Lifestyle

Langley buildings take the LEED in going green

When lamenting about how we human beings are wasteful, what do you think of first?

Do you think about the vehicle you drive or how much you drive it?

Do you think about the food and drink you consume? The stuff you buy?

Maybe too much stuff? The stuff you throw out or recycle or perhaps “re-purpose?”

These are all important things to think about. But are you missing something major?

You are probably in one as you read this — a building.

How energy efficient is it? Does it passively collect energy because of its design, or perhaps reach deep into the Earth for some geothermal energy?

What kinds of materials were used to build it? Recycled materials? Materials that insulate? Materials that will last a good long time? Does the building conserve water?

Part of the problem is that buildings last a while. So unless you retrofit an existing one (which is possible), you aren’t going to change to a green building overnight.

Still, over the last decade or so there have been signs of a major green revolution in the way we think about buildings.

The U.S. Green Building Council developed the system of rating buildings for “greenness.” In 2005, the Canadian Green Building Council (CaGBC) started certifying green buildings and are now more than 1,000, including several in Langley.

LEED stands for Leadership in Energy and Environmental Design. When CaGBC evaluates a building, no brick is left unturned in determining how green it is (or isn’t).
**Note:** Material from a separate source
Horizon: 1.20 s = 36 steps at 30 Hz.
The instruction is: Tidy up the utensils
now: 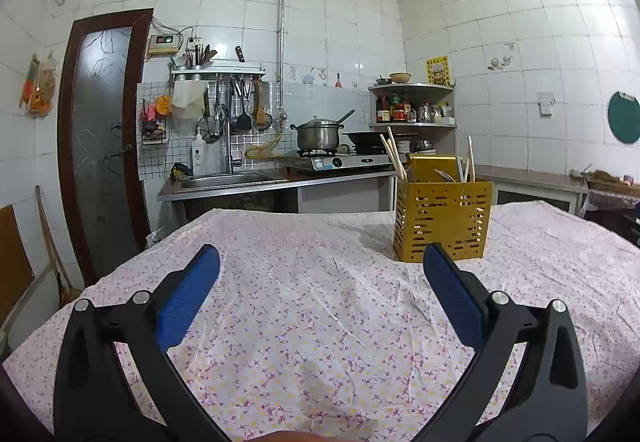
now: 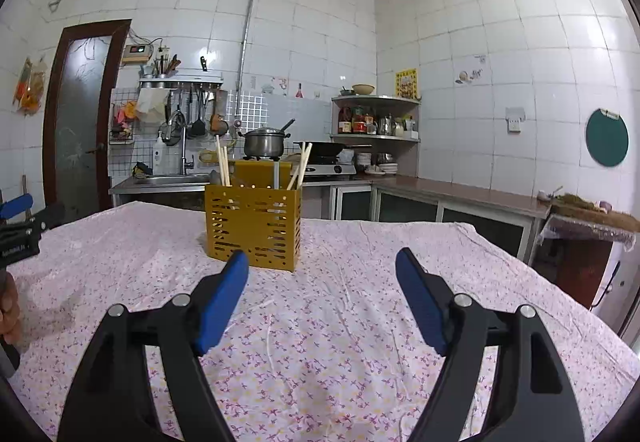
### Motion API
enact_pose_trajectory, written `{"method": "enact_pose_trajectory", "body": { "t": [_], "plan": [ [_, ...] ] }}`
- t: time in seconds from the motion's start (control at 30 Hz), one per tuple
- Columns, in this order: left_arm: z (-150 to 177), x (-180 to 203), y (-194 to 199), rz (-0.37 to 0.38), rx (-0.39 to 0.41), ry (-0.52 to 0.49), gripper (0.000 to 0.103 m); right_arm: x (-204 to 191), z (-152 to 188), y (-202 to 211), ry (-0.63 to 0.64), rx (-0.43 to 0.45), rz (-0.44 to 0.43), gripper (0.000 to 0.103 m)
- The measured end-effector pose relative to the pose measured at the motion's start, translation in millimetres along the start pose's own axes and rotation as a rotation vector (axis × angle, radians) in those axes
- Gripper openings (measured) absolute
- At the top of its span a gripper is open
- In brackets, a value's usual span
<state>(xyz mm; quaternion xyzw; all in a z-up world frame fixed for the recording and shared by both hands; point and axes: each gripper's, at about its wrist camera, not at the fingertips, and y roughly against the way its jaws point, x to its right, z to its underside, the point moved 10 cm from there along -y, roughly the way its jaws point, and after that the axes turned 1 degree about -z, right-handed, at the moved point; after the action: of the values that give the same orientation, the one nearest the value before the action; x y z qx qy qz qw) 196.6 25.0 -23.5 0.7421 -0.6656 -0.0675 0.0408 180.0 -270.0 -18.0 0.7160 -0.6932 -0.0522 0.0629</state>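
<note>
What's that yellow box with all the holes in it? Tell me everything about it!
The yellow utensil holder is a boxy caddy, plastic or painted metal by its look, with rows of slots cut through its walls. It stands upright on the flowered tablecloth, touched by neither gripper. Pale chopsticks lean out at both ends, and fork tines peek above the rim.

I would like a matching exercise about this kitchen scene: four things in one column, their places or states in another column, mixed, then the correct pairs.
Things:
1. yellow holder
2. chopsticks
3. steel pot
4. right tongs

Places or states:
A. on the stove
B. open, holding nothing
C. on the floral tablecloth
D. upright inside the holder

Pairs: 1-C, 2-D, 3-A, 4-B
</note>
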Motion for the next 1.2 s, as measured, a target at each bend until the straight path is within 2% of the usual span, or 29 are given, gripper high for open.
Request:
{"method": "enact_pose_trajectory", "body": {
  "t": [0.1, 0.6, 1.2],
  "plan": [
    [-0.8, 5.2, -0.3, 0.010, 0.001, -0.020, 0.098, 4.6, 2.6, -5.9, -0.022, -0.021, 0.006, 0.075],
    [2.6, -0.4, -3.7, 0.023, -0.016, 0.004, 0.098, 13.0, 9.2, -14.2, -0.067, -0.054, 0.019, 0.075],
    [1.3, -1.7, -0.3, 0.018, -0.005, 0.008, 0.098, 17.7, 10.5, -12.7, -0.078, -0.049, 0.036, 0.075]
  ]
}}
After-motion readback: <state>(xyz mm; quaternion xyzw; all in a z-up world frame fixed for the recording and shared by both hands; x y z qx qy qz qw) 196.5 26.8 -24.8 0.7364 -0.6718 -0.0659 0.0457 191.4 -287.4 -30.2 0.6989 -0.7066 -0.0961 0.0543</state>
Our Langley Township Civic Facility holds a Silver rating for use of water conserving measures that reduce water consumption by more than 30 per cent.

The building also boasts a GeoExchange system, with 75 per cent of the building’s heat and cooling stemming from an underground connection to the Earth’s natural thermal energy.
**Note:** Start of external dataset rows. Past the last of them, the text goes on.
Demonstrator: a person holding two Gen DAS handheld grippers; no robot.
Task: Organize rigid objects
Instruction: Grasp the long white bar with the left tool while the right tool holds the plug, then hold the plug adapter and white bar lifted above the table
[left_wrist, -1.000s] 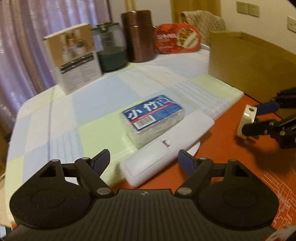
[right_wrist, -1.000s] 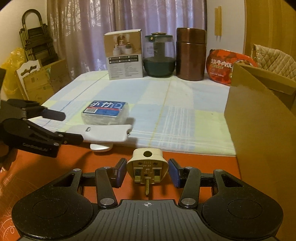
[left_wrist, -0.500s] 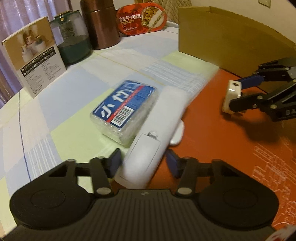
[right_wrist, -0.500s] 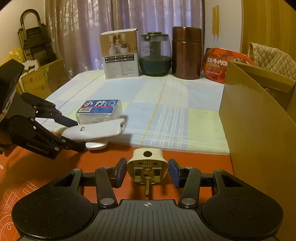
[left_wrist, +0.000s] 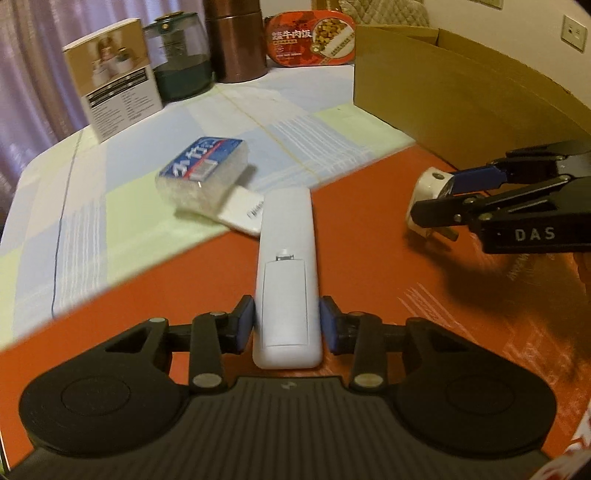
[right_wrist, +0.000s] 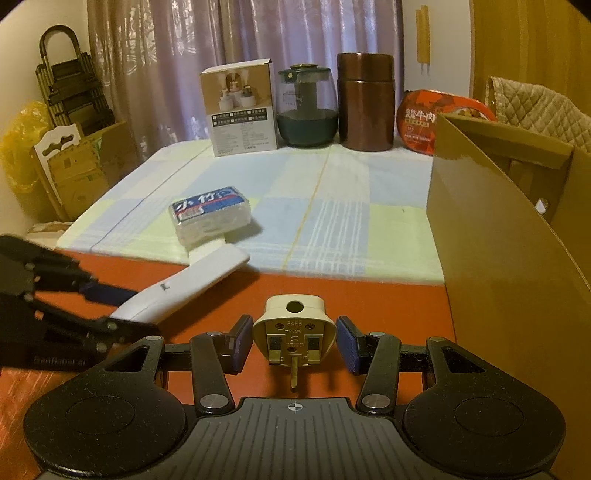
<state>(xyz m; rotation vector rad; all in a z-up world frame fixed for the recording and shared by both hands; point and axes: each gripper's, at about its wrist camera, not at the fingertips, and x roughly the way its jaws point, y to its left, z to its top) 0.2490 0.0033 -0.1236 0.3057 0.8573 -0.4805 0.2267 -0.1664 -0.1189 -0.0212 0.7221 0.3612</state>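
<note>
White remote (left_wrist: 287, 273) clamped in left hand-held gripper (left_wrist: 287, 325), plug adapter (right_wrist: 293, 328) gripped in right hand-held gripper (right_wrist: 293, 341)

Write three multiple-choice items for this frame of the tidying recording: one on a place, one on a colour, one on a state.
1. Where does the clear packet with the blue label lie?
A. on the checked cloth
B. inside the cardboard box
C. on top of the copper canister

2. What colour is the bare mat under the two claws?
A. green
B. orange-red
C. black

3. What is the state of the left claw?
A. wide open over nothing
B. shut on the white remote
C. shut on the plug adapter

Answers:
1. A, the packet rests on the checked cloth, in front of the cardboard box and well short of the copper canister.
2. B, the mat is orange-red.
3. B, its blue pads press both sides of the white remote; the plug adapter sits in the right claw.
</note>
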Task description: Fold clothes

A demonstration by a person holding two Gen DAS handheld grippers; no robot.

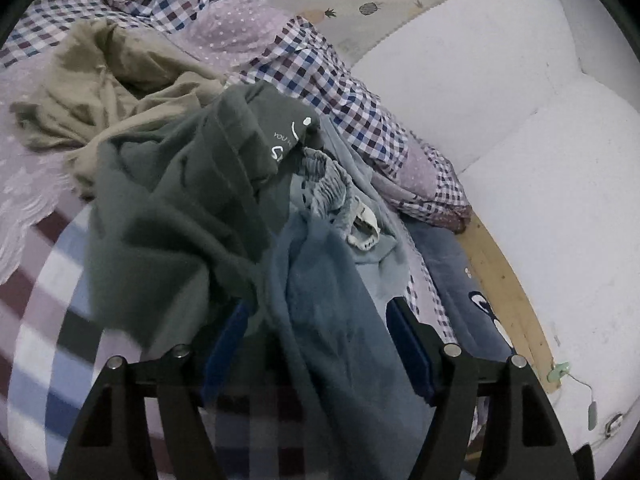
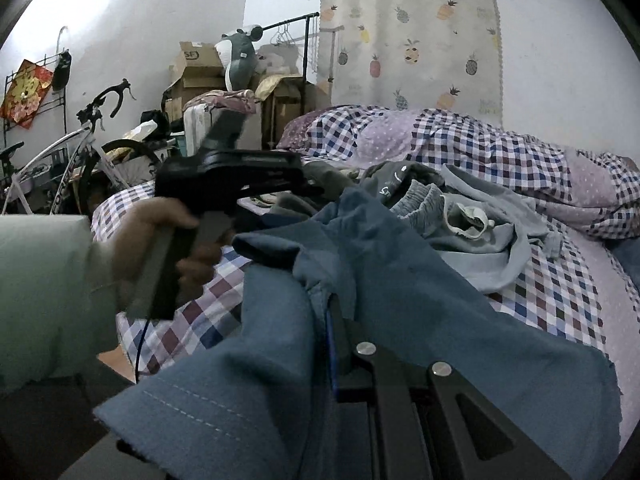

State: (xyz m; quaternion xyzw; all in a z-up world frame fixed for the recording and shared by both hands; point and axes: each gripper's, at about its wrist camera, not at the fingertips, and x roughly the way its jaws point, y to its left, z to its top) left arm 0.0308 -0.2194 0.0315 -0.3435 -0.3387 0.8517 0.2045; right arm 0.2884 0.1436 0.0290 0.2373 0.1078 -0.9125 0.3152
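A blue garment [image 2: 400, 300] hangs lifted over the bed [image 2: 560, 304], pinched in the right gripper [image 2: 332, 320]; the left gripper [image 1: 320, 320] straddles it, jaws wide. Step: picking from the clothes pile [image 1: 180, 184]. Next, likely a second corner grip to spread it.

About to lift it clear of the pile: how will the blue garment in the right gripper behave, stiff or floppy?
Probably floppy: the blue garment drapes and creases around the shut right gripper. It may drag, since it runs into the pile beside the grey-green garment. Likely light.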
Just last month, Langley’s Institute for Sustainable Horticulture lab at Kwantlen Polytechnic University was awarded LEED Gold status.
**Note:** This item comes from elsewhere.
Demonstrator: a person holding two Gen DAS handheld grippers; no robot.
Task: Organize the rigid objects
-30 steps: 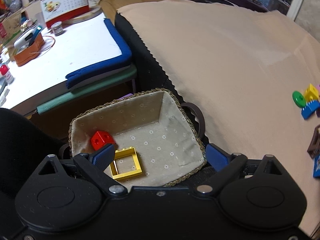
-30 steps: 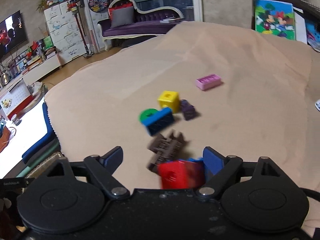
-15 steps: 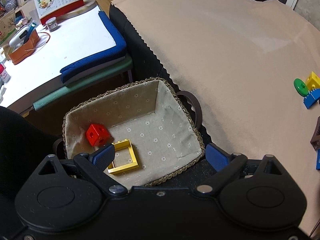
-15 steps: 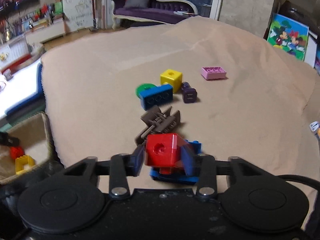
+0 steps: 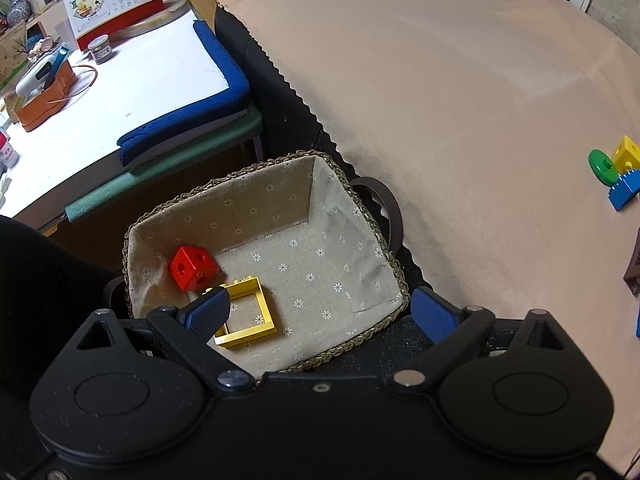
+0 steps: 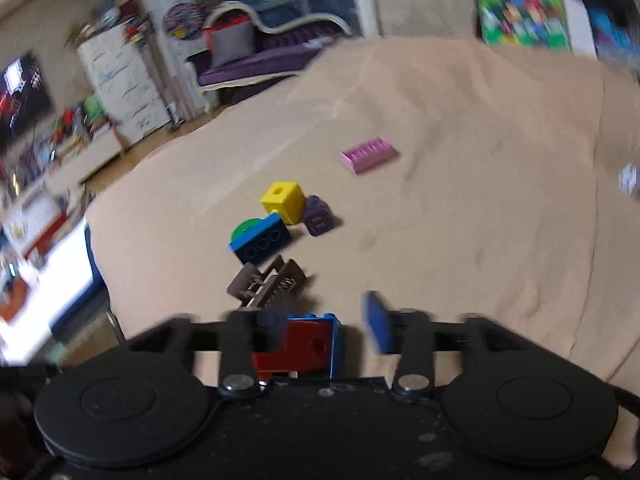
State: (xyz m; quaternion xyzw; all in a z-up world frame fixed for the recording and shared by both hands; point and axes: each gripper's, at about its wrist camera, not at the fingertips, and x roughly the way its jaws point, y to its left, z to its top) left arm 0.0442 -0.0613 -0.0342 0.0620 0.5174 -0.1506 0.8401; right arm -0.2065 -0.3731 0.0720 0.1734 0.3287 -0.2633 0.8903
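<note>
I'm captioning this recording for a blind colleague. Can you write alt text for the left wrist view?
The open left tongs hover over a fabric-lined woven basket holding a red cube and a yellow square frame. The basket sits beside a beige cloth, with more toy blocks at its right edge.

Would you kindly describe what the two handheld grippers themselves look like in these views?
Both are matte black. The left gripper has two round discs on its body, silver pivot screws, angled black linkage arms with triangular cut-outs, and blue fingers with ribbed pads. The right gripper, blurred, shows the same build, with blue fingers too.
</note>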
During construction, more than 75 per cent of construction waste was diverted from landfills. Renewable energy sources will provide more than 50 per cent of the lab’s energy needs.

This new focus on building green also provides many opportunities for highly qualified people to develop and evaluate green buildings. How does one get qualified? On Tuesday, April 1, Trinity Western University is hosting one such opportunity.

At a Glance:

When: April 1, 5 p.m. to 10 p.m.

Where: Trinity Western University – Neufeld Science Building Rm. 41

Who: Lorne Mlotek of LeadingGreen

What: Lorne will teach a crash course on everything needed to pass the exam to be credentialed as a LEED Green Associate (GA)

How: Here is the link to register click here.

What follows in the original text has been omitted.